Mengingat tentang ibu, pasti terkelebat kesedihan dibenakku, tentang kisah ibuku yang trauma atas kejadian yang telah menyakiti hatinya. Saat ibuku TKW Arabia, saat ibuku pulang dari sana, lengkingan tangisanku memecah, aku berlari dan memeluk ibu. Ayahku terperanjat saat ibu melihatnya, mulut ibu tercengang, badannya tumbang membanting lantai, ibu menangis mendayung perih, ayahku kabur membawa wanita simpanannya. Sebelum kabur, ia menyiksa, memukuli ibu, dan ia membawa harta-harta berharganya.
~
Aku masih melihat bulan, mataku yang masih berdecak kagum melihatnya, tak sadar mengeluarkan air mata, tanganku menyeka langsung air mata di pipi, tanganku turun melewati bulir-bulir air mata didagu, lalu mengepal ketika amarah jiwa pada ayahku muncul menyeruak ke otak, tetapi, dengan cepat hatiku meleraikannya. Aku takut, jika aku menjadi anak yang durhaka terhadap orang tua. Tetapi tanganku tetap bergetar kencang, aku bergegas masuk kedalam rumah, melampiaskan kekesalanku.
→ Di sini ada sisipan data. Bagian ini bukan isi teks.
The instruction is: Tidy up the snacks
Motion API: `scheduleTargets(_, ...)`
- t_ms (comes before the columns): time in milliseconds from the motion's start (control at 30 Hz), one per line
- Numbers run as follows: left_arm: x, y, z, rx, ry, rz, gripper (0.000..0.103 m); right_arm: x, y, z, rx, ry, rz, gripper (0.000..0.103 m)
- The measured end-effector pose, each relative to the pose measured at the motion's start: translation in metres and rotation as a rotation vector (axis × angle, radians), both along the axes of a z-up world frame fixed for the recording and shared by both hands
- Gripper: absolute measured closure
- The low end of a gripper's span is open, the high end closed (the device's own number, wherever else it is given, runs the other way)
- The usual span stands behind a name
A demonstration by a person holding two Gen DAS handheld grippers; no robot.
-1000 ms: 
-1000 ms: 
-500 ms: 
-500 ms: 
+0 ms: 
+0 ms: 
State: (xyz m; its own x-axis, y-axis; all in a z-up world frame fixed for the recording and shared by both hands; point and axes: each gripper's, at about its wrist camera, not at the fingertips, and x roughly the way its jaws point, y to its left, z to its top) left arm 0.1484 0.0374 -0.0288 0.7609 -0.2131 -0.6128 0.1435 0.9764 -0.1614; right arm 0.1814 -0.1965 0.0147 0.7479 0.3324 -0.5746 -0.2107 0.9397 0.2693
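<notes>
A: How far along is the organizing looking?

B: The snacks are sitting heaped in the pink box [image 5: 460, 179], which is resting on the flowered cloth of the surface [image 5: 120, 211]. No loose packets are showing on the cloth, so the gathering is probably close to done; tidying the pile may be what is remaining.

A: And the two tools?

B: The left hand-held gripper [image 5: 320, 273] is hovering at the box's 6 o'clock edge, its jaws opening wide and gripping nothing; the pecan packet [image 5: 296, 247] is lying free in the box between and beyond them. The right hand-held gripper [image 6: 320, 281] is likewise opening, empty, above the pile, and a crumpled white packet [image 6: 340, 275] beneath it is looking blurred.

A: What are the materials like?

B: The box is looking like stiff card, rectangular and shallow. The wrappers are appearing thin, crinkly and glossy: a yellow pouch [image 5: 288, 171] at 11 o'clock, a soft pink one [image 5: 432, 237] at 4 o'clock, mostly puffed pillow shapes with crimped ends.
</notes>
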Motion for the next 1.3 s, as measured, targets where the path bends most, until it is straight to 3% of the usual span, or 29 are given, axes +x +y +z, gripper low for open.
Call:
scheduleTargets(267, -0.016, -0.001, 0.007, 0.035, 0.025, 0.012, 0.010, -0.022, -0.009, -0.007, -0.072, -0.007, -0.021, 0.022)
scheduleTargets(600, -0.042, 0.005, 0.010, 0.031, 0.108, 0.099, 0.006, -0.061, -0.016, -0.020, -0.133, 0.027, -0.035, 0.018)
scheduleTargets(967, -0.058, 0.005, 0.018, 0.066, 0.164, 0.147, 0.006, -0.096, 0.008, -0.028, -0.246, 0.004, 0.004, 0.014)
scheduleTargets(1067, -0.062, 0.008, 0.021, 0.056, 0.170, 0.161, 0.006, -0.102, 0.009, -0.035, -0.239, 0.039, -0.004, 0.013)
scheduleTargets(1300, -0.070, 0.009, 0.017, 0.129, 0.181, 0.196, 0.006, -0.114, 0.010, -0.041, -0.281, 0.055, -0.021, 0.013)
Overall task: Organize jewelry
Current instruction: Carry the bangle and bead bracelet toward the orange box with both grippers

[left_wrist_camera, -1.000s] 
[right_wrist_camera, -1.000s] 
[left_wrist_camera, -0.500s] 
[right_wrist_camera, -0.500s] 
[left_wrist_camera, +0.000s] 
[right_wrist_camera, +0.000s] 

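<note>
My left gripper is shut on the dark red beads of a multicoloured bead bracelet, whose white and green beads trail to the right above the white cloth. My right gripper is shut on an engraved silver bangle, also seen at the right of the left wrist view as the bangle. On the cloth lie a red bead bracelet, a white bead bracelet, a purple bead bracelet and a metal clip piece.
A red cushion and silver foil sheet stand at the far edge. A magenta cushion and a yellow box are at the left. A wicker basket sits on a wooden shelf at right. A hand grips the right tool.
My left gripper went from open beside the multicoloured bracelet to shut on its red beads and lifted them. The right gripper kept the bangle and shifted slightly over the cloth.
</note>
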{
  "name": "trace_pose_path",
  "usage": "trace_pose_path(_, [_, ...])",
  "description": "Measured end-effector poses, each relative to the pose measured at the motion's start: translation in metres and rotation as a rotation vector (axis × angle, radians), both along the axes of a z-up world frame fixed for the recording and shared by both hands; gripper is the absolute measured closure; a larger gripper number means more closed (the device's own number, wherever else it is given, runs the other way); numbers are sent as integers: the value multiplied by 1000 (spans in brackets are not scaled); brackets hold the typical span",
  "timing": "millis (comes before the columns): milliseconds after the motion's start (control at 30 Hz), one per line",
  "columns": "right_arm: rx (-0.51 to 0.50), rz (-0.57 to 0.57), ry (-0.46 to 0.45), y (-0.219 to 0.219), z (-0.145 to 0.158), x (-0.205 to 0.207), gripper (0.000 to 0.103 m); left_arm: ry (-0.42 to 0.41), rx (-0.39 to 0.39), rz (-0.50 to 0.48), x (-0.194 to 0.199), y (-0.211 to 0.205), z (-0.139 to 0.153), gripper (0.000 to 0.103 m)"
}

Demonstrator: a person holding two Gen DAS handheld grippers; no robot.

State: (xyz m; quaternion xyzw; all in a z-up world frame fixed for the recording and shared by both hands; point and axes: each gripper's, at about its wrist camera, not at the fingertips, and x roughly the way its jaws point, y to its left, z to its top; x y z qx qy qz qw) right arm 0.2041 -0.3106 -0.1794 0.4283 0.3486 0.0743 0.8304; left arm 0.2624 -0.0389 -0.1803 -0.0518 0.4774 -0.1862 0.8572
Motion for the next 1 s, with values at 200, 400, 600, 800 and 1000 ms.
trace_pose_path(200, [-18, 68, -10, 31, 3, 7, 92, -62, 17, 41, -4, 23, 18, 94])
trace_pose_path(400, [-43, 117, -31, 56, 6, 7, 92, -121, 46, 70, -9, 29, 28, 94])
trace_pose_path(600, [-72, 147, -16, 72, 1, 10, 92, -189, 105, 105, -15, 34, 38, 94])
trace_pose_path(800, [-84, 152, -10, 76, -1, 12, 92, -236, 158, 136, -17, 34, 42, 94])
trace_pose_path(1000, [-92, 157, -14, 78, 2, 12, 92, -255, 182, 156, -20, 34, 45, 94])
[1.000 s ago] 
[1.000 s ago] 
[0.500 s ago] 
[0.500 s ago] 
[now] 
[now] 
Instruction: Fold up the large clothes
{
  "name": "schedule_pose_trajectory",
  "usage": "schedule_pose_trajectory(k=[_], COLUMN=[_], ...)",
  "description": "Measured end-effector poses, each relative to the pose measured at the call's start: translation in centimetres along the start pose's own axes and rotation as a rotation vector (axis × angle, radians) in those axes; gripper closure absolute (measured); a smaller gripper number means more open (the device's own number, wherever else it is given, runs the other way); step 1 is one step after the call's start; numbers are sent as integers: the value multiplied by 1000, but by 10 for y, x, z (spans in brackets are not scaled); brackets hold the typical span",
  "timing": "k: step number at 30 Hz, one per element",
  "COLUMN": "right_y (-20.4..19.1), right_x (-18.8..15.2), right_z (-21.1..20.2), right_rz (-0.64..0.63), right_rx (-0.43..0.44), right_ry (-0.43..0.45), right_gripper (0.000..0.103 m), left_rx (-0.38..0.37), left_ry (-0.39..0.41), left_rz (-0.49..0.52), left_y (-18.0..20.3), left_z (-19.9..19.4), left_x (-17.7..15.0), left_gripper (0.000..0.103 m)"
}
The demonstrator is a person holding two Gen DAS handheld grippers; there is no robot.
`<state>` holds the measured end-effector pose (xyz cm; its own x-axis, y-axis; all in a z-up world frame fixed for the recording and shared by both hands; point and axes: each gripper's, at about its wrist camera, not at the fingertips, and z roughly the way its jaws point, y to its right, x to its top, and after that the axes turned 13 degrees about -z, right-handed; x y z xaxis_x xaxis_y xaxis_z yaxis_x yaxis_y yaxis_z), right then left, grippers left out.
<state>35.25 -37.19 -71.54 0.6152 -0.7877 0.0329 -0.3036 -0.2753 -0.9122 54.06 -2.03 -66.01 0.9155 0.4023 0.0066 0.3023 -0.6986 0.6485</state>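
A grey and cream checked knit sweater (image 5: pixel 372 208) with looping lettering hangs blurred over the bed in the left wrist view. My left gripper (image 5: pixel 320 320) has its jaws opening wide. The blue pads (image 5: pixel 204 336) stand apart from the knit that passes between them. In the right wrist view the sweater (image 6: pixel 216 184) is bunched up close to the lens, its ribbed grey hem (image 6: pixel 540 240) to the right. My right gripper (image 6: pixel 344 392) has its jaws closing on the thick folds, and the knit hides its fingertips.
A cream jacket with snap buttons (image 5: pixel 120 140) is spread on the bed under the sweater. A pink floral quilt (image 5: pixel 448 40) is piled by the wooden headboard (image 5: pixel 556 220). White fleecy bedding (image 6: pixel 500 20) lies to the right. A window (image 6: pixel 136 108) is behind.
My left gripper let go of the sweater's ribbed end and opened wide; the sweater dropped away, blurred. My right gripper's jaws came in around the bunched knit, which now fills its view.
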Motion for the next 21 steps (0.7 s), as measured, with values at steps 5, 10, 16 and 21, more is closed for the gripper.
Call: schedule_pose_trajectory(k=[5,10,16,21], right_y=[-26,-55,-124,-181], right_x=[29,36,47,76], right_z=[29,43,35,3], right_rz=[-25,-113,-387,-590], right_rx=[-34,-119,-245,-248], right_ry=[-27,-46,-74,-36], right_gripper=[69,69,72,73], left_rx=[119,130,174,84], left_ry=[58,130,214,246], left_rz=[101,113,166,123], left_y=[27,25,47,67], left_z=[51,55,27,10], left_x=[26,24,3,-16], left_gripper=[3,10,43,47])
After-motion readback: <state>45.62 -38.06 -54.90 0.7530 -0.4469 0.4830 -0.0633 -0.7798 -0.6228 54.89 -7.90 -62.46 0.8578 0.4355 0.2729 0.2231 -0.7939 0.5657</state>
Aku berteriak sejadi-jadinya mencari ibu dalam kesunyian, dan terdengar rambatan suaraku keseluruh alam yang gelap dan lengang, mencekik siulan burung-burung malam, alampun semakin sepi dan lengang. Badanku bergetar, helaan napasku semakin cepat, membuat dadaku tak berhenti bergerak.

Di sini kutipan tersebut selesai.